The British Broadcasting Corporation, BBC, is coming under harsh scrutiny following an avalanche of sexual abuse allegations against one of its best-known TV hosts.
The allegations involving as many as 300 victims of pedophilia or sexual abuse have been made against former TV entertainer Jimmy Savile, who died last year at age 84 after a long career in the British spotlight. He was popular on light entertainment programs for the BBC and a special favorite of young children.
Fallout from the BBC’s handling of the scandal has spread as far as the United States, where the publisher of The New York Times felt it necessary to defend the newspaper’s incoming chief executive officer who headed the BBC until last month.
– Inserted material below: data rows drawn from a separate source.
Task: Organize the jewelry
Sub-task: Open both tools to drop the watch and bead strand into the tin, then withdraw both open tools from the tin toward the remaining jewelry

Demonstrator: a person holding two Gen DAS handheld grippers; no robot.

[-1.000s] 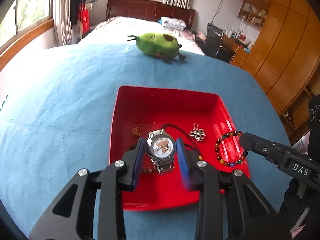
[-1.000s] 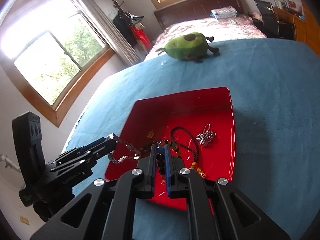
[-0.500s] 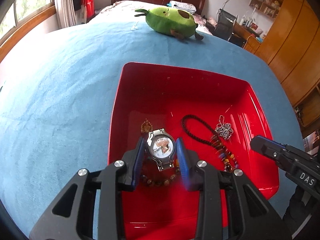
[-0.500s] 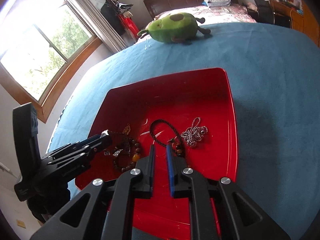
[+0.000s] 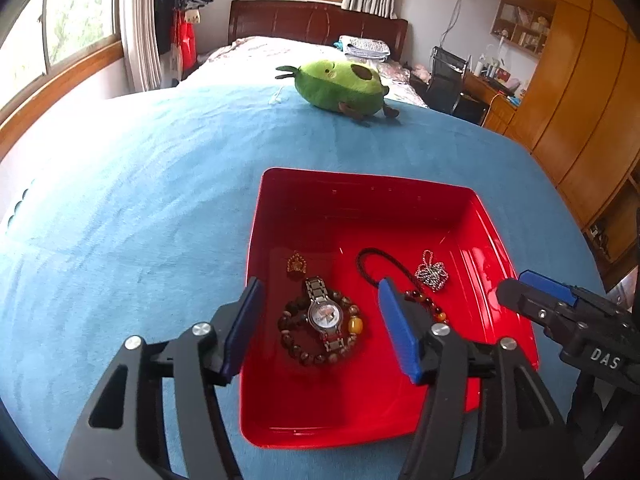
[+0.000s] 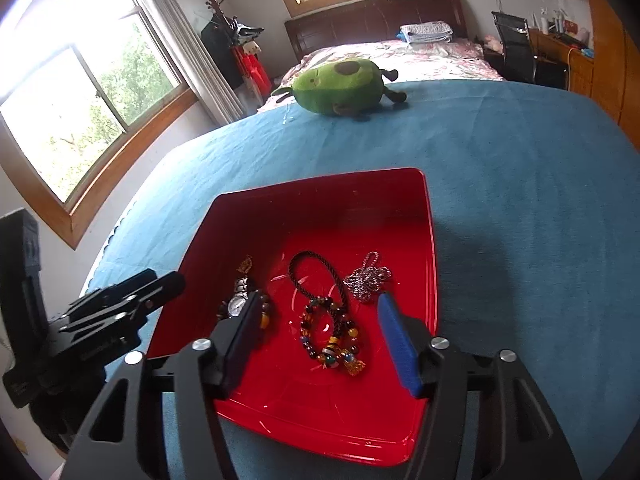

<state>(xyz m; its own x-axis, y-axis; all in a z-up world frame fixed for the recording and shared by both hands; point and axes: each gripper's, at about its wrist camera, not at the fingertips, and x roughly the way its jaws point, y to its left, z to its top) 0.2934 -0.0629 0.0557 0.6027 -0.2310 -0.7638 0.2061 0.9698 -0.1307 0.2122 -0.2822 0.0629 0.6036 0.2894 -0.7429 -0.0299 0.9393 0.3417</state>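
Red tray [image 5: 486, 216] on the blue tabletop [image 5: 120, 208] now holds everything. A second ago the left gripper [image 5: 320, 324] clamped the watch [image 5: 325, 315] and the right gripper [image 6: 318, 330] pinched a bead bracelet [image 6: 330, 330]; both jaws are opening, empty, and those pieces lie inside. Count: one watch, two bracelets, one chain, one gold charm, one cord.

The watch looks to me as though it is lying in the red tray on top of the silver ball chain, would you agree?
Not quite: the watch does lie in the red tray, but on top of the brown bead bracelet, as the left wrist view shows. The silver ball chain lies apart, further right.
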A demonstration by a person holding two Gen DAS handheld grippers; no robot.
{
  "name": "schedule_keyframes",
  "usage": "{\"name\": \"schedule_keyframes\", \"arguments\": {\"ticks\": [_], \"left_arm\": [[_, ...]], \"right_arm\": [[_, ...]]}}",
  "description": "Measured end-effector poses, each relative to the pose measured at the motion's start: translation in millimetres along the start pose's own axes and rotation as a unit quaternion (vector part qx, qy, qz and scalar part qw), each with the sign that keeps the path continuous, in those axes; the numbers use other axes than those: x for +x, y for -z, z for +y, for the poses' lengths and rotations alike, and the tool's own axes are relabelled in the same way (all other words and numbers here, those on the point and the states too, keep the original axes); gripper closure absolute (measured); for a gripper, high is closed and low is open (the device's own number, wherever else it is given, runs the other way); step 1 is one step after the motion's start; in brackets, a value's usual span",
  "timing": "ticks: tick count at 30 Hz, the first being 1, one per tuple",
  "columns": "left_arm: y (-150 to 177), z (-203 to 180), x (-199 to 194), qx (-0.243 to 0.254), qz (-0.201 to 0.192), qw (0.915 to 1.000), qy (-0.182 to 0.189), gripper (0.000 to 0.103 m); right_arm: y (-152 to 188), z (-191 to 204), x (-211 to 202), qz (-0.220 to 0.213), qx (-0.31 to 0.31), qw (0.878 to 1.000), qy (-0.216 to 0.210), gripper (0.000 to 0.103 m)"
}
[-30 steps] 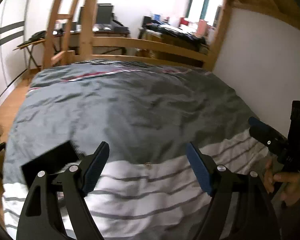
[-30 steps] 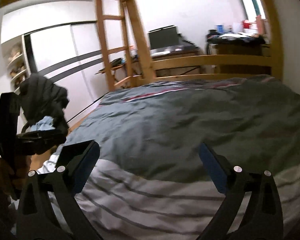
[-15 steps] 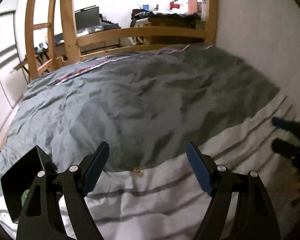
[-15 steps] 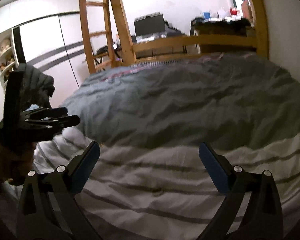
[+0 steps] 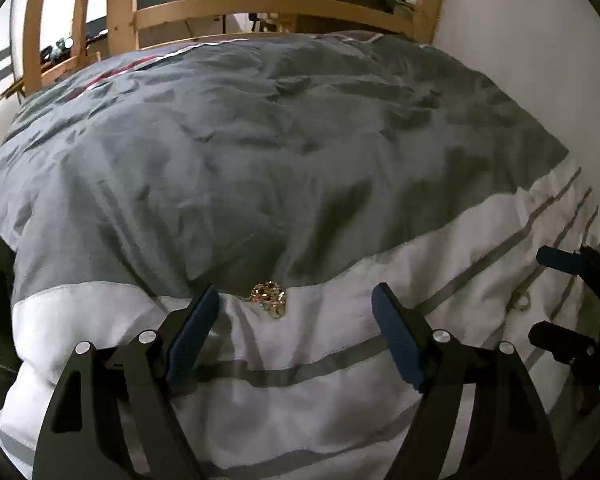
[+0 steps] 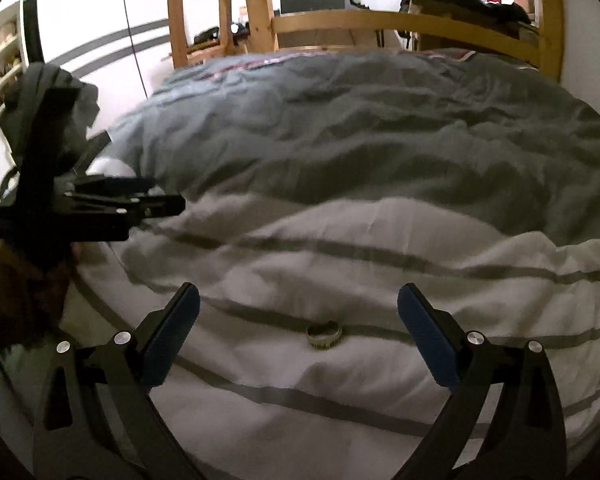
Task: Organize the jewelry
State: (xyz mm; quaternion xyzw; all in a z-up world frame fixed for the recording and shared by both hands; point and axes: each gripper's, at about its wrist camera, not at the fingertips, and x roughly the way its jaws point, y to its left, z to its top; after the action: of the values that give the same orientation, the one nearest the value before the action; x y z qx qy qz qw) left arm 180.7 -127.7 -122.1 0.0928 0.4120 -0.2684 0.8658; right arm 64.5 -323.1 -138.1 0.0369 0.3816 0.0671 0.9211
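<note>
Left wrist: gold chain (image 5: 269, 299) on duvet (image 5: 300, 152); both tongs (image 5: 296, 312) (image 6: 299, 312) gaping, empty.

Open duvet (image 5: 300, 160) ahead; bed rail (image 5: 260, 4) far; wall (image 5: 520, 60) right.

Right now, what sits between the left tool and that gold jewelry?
Only bare white duvet separates the open left tool from the gold jewelry, per the left wrist view.
</note>
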Motion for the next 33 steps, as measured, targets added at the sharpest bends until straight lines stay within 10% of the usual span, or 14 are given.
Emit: {"name": "schedule_keyframes", "arguments": {"ticks": [6,12,17,26,33], "left_arm": [[3,-4,6,0.005,0.004,0.9993,0.038,0.052],[1,5,5,-0.026,0.000,0.9990,0.037,0.056],[1,8,11,-0.036,0.016,0.9986,0.037,0.064],[-3,13,9,-0.045,0.020,0.9980,0.039,0.089],[-16,8,-17,-0.053,-0.020,0.9959,0.070,0.090]], "right_arm": [[4,-1,17,0.032,0.002,0.999,-0.006,0.006],[9,2,26,0.070,-0.006,0.997,-0.003,0.009],[10,-3,22,0.082,-0.013,0.996,0.021,0.049],[3,-8,8,0.076,-0.013,0.997,0.016,0.066],[-4,-10,-16,0.026,0.001,1.000,-0.010,0.067]]}}
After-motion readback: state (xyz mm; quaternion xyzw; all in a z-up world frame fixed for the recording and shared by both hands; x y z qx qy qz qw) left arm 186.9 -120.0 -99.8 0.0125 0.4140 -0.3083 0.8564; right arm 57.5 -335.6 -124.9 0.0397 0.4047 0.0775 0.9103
Early this month ITV, a commercial British broadcaster, aired a TV program investigating claims that Savile had sexually abused under-aged girls. In the weeks since then, investigations have been launched internally by the BBC and also by the police. The scope of allegations have far exceeded the initial claims.
“We have now been able to identify 300 victims and it’s those victims, primarily women, there are one or two men involved so far. We’ve now been able to speak to 130 of them and from that 130 we have recorded about 114 allegations of sexual assault or serious sexual assault,” said police commander Peter Spindler, chief of the Scotland Yard unit investigating the allegations.
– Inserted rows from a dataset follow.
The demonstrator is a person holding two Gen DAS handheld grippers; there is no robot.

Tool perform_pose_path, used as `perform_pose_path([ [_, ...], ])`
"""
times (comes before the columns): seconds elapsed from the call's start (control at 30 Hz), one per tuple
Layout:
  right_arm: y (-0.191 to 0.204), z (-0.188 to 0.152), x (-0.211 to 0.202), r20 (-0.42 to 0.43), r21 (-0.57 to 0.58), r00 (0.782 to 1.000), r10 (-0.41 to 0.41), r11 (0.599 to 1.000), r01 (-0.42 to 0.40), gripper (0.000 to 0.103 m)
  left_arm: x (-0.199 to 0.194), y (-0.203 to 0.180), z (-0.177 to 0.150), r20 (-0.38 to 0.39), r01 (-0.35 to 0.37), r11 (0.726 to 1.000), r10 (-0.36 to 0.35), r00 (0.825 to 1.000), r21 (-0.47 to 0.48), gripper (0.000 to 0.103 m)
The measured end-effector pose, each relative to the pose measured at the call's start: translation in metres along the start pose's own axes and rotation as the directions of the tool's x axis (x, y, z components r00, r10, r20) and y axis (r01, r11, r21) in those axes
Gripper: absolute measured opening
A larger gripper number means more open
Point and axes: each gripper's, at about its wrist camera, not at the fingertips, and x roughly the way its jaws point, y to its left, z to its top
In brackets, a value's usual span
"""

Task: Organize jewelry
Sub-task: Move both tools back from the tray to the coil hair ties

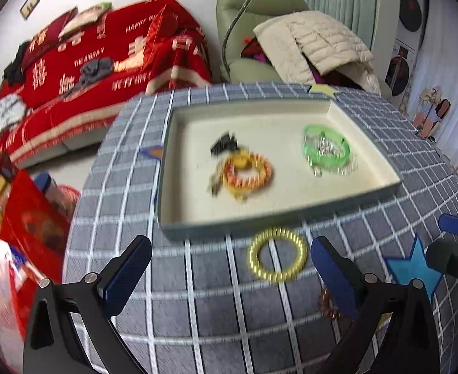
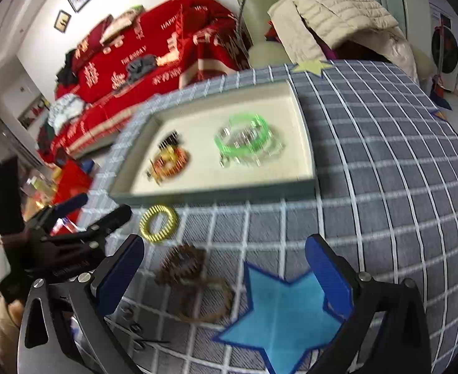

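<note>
A shallow cream-lined tray sits on the grey checked tablecloth. In it lie a green bangle with clear jewelry, an orange-yellow bracelet and a black clip. A yellow spiral ring lies on the cloth just in front of the tray. A brown coiled band and a thin brown ring lie nearer. My left gripper is open, just short of the yellow ring. My right gripper is open above the brown pieces.
A blue star patch is on the cloth near the right gripper. The left gripper shows in the right wrist view. A red-covered sofa, a green armchair with a beige jacket and red bags stand beyond the table.
</note>
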Motion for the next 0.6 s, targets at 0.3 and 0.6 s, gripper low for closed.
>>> perform_pose_path([
  [0.3,-0.002,-0.029,0.011,-0.063,-0.013,0.997,-0.038,0.999,0.037,0.103,0.020,0.007,-0.021,-0.082,-0.014,0.996,0.007,0.997,-0.085,0.103],
  [0.6,0.015,-0.032,0.012,-0.058,-0.091,0.997,-0.054,0.995,0.048,0.103,0.031,0.011,-0.019,-0.106,-0.038,0.992,0.025,0.994,-0.122,0.103],
])
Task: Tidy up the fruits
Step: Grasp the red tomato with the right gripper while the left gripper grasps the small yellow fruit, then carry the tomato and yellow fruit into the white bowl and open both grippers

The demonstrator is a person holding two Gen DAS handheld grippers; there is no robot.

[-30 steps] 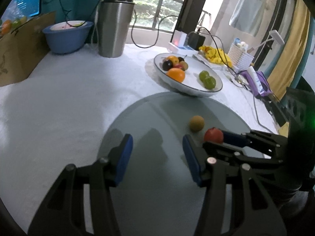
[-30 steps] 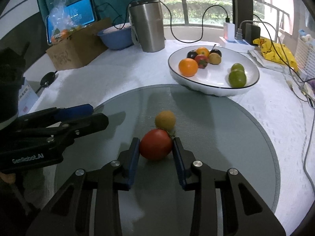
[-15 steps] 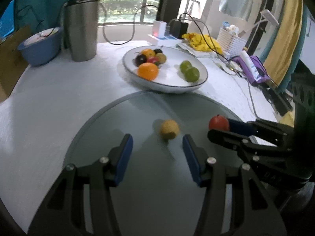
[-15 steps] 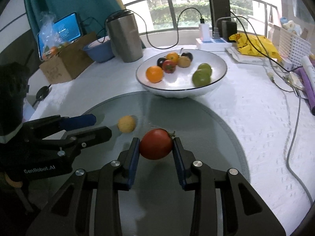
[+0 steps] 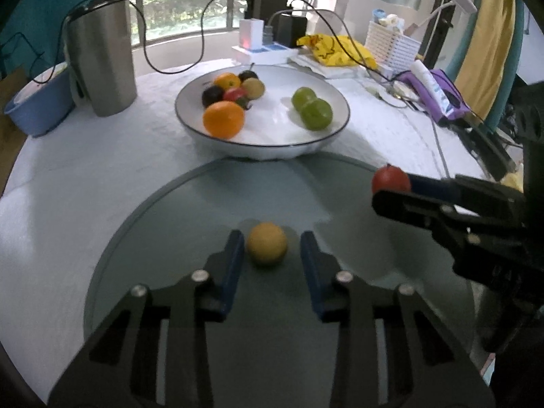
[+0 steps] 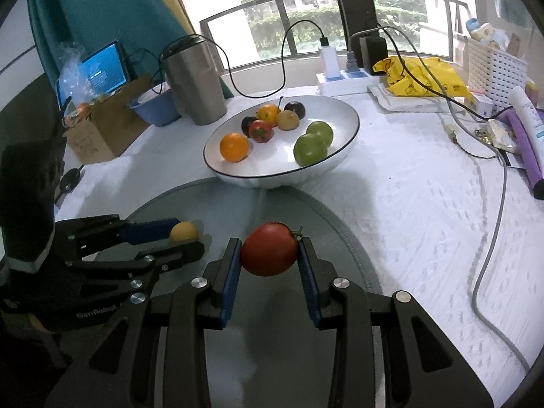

Many of the attacks Savile is alleged to have made were against young participants in BBC programs and on BBC premises. That has raised questions about what type of checks the BBC had in place to protect vulnerable individuals.
BBC management is also under scrutiny over how much it knew about Savile’s alleged pedophilia.
Over the past few weeks, it has emerged that rumors of Savile’s alleged pedophilia were widespread inside the BBC for many years. Following Savile’s death, the BBC was due to address the subject on its evening news program, “Newsnight.” But the program was shelved and instead the BBC aired tributes to the former host.
Now executives at the highest level of the BBC are under scrutiny over their handling of the Savile case.
The BBC’s new director general, George Entwistle, has faced questioning by British lawmakers, and Mark Thompson, the former BBC director general and incoming chief executive at The New York Times, has had to give his own account of what he knew about the Savile case.
The New York Times publisher, Arthur Sulzberger Jr., issued a letter to the newspaper’s staff saying he was confident Thompson had no role in canceling the BBC’s “Newsnight” program that was to deal with the sexual abuse allegations against Savile.
Some industry analysts, however, doubt that one scandal, though serious, will cause permanent damage to the BBC’s reputation.
“Trust in the BBC is bigger than one individual. It’s bigger than one scandal,” said Ben Page, chief executive of market researcher Ipsos MORI. “It would take a successive series of scandals to ultimately really damage trust in the BBC. So undoubtedly it will be wobbly but it has a lot of resilience in its reputation.”
In addition to Jimmy Savile, the BBC says it’s now investigating claims of sexual abuse and harassment against nine staff members and contributors.